South Carolina Department of Archives and History |
National Register Properties in South Carolina Coming Street Cemetery, Charleston County (189 Coming St., Charleston) |
Main Entrance | Cemetery Overview | Cemetery Overview | Gravestone of Henrietta Loeb with Hebrew Writing |
Gravestones of Julius Moses and Rebecca Jackson |
Gravestone of Joshua Lazarus |
The Coming Street Cemetery, established in 1762, is privately owned by Kahal Kadosh Beth Elohim (Holy Congregation of the House of God), a congregation whose synagogue is itself a National Historic Landmark. This cemetery is the oldest Jewish burial ground in the South. It is also significant for its association with the history of the Beth Elohim, a congregation established in 1749 and the birthplace of Reform Judaism in America in 1824; as the chief cemetery for Charleston’s significant Jewish community since the colonial era; and for its fine examples of late-eighteenth century and early nineteenth century gravestone art.
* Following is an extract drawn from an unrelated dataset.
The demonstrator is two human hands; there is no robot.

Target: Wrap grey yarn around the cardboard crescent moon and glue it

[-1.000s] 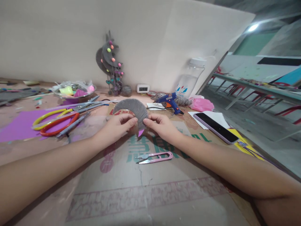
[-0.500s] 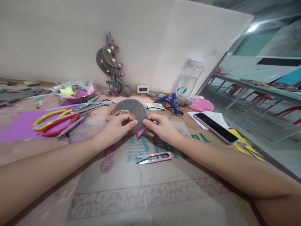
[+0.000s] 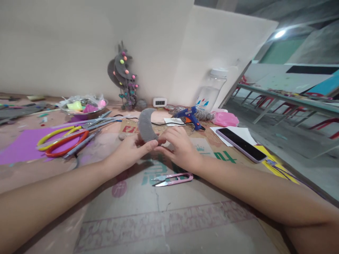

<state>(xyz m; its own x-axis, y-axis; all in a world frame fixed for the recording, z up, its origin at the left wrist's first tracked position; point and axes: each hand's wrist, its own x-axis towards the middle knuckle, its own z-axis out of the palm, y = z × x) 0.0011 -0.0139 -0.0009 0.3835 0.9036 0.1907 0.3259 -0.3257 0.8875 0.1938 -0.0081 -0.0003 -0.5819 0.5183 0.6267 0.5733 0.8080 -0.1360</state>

The cemetery contains some six hundred marble and brownstone gravestones, most dating from the last half of the eighteenth century or the first half of the nineteenth century. It includes many box tombs, table-top tombs, obelisks, and columns, several of them fine examples of late-eighteenth and nineteenth century gravestone art, and many signed by such prominent local sculptors and stonecutters as A.F. Chevreaux, M. Gannon, G. Rennie, D.A. Walker, Edward R. White, and William T. White. Many gravestones feature Hebrew inscriptions and/or Jewish religious motifs. A perimeter stuccoed brick wall, part of it original, is an important feature of the site and has been a major factor in keeping the cemetery intact for over two hundred years. Listed in the National Register November 5, 1996.